What is volatility and why should you know about it

We’ve all seen volatility in nature in the form of waves, strong winds and other physical processes. Naturally, it affects stock market returns too.

The best way to describe it is as a measure of the distribution of the returns of a given security. Consequently it is presented as standard deviation or variance.

I use either a ready made volatility index based on options prices, calculate it from historical data or just go for the square root of time.

I am a retail investor, therefore, I am interested in the volatility of individual stocks and market indices. No one wants to buy a stock only to see it going down day after day.

Volatility affects different investors in different ways. Day traders experience the highest volatility while long term investors the lowest. This is probably why long term investing is promoted by financial media as the best option. I personally disagree as people have different goals and personalities.

The implication is that some may want to be more engaged in the market than others or to take more risk.
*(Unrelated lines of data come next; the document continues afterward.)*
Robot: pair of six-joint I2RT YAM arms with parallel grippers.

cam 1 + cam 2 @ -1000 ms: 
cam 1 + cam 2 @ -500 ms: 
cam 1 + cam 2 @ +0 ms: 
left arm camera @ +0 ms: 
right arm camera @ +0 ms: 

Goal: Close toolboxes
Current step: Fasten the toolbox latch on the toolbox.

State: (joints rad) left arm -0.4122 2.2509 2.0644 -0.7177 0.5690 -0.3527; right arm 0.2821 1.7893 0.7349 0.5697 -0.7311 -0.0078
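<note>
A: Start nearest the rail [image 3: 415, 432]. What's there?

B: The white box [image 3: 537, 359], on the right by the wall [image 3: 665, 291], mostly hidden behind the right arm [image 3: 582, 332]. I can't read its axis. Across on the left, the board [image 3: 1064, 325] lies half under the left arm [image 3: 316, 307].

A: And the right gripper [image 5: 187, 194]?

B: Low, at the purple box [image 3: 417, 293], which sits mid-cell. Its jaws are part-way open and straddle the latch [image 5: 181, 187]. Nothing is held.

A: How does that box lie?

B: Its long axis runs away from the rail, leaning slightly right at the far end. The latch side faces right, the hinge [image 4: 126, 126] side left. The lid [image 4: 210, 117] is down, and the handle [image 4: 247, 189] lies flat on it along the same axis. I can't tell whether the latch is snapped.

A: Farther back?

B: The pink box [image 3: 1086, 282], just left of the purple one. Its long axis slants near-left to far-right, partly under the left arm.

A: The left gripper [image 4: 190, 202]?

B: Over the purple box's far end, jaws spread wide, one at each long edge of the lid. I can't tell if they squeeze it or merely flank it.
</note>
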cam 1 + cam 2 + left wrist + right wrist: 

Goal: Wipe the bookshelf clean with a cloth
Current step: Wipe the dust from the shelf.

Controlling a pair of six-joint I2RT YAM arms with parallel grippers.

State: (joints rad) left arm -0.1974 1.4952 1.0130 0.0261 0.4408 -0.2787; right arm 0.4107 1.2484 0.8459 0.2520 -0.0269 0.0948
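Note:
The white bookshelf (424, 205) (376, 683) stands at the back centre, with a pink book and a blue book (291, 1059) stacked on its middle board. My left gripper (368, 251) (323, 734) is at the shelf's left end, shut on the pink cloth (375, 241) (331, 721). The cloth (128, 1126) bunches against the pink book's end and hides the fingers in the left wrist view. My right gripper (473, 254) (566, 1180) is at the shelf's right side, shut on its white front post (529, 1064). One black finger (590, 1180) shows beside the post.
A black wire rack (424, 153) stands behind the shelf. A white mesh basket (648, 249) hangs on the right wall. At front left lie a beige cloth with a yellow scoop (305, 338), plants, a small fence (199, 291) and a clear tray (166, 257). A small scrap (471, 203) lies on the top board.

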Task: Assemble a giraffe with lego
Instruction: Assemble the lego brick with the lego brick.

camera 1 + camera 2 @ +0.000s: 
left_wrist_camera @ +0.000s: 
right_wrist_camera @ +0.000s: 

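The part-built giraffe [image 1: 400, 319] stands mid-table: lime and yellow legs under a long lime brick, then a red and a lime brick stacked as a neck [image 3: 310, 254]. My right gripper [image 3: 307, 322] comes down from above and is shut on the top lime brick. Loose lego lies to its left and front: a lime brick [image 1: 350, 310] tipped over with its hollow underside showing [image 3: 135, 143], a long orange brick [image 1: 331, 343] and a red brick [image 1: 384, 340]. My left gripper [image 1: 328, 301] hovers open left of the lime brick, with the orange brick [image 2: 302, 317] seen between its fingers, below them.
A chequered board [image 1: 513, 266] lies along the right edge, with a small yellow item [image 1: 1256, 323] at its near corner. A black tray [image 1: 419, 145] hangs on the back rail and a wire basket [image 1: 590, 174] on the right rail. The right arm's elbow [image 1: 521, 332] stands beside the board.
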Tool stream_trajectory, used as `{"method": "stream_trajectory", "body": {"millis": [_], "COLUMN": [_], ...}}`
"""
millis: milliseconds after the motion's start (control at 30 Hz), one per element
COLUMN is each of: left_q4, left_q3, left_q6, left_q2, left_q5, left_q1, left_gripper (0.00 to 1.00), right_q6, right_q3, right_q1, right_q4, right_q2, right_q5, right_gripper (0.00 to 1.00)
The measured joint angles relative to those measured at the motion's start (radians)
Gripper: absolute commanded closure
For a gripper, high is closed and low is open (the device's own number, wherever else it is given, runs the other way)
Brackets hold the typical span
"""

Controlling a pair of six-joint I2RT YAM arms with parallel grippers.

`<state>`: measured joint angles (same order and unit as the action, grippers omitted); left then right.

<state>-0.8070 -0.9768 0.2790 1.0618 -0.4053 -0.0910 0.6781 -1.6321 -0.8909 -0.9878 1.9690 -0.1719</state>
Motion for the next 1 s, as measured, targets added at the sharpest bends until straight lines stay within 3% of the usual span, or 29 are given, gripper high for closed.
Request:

Furthermore, I don’t see why we should be put in boxes all the time. Nothing can prevent a value investor from day trading every now and again if he or she wishes to do so.


Unfortunately the FTSE 100 volatility index (VFTSE) was discontinued so I’ll have to go with its American counterpart, the S&P 500 VIX.

The VIX is a statistical measure which represents the market’s future expectation of risk based on options prices. Here is a chart comparing the S&P 500 (green) and the VIX:

SPY VIX volatility

Volatility expands during periods of uncertainty so some call it the ‘fear gauge’. I think that uncertainty is probably a more accurate definition. You can see it went through the roof during the covid-19 crash. It is fair to say that the beginning of the pandemic was a very ambiguous period for the stock market.

The most important point is that no one knows if there is going to be a dramatic expansion. If in doubt check out the performance of Credit Suisse’s ETN XIV. It was an inverse volatility index which was short selling VIX futures. Here is the chart of this product:

It seems that it is not such a good idea to short the VIX. The more pressing matter is how does volatility affect the average retail investor.

My personal take is that there is a degree of causality between volatility and time. This is why VIX futures are usually in contango, meaning that volatility is priced higher the further out in time we go.

It is the same in financial forecasting as any model will become less and less accurate the longer the period. After all who knows what will happen in twenty years or even five.

Your investment style determines your volatility exposure

The confusing part is that day traders experience the highest volatility of all due to the fluctuation of stock prices even though the share price moves are of a smaller amplitude.

Having said that, a daily move can be a few percentage points which is where the volatility comes from.

Another factor is that most day traders and short term traders use leverage as no one would trade 1 share of SPY for a $3 profit.

Leverage is widely available in the UK via CFD products which amplify profits but can have a devastating effect on losses.

A value investor on the other hand could have easily slept through the 2018 market correction and the 2020 crash. Then why does all of this matter? Can’t we just buy an index fund and forget about all this? Some can, some can’t. A few of us have the urge to find the latest potential blockbuster stock, to outperform the market or just to have a bit of fun on the way to retirement.

The square root of time

The √t is an important element of the Black-Scholes options pricing model. So instead of calculating the standard deviation of returns you can just use the square root of time.

For example, the S&P 500 standard deviation is around 17% this year, while for √250 trading days we get 15.8% which goes up to 19% if you use √365. Chances are that the S&P 500 will stay within this range about 68% of the time and it will reach 31.6% about 95% of the time (a 2 standard deviation move).

However, this may not necessarily be the case as market crashes happen more often than statistics imply. Moreover, the accuracy of this method increases the longer the time period probably due to the lower volatility of returns.

Volatility of individual stocks

A lot of people end up buying an individual stock for one reason or another, usually seeking profits. Intuitively I know that if I buy a utility company it will never turn into the next Amazon.

But what if I wanted to buy a dividend stock, Vodafone for example. What kind of share price can I expect next year?

I could take some historical data, calculate the standard deviation and derive the expected move from there or adjust the square root of time for individual stock volatility.

Alternatively I can use ready made data to come up with an assumption. I prefer to do the latter as I have already compared the methods and they yield a similar result.

Vodafone’s volatility index sits at around 37% so based on this and some other data from the option chain I’d expect an 80% probability to move within ±21.5% until April 2021. This is all based on math so I’d take it with a pinch of salt.

If Vodafone declare that they have no money left, rest assured the share price will sink like the Titanic. Stock price has gone to zero or near zero every now and again so the risk is real.


Statistics can rarely be used in isolation but they help us to build an expectation of the outcome of a given trade.

From a probabilistic perspective the purchase of stock is either a 50:50 or 53:47 (due to overall positive drift in the market) bet.

Therefore, it is important to do our homework before routing any orders as no one buys stock to lose money. I usually use statistics, current market conditions and company data to make informed market decisions.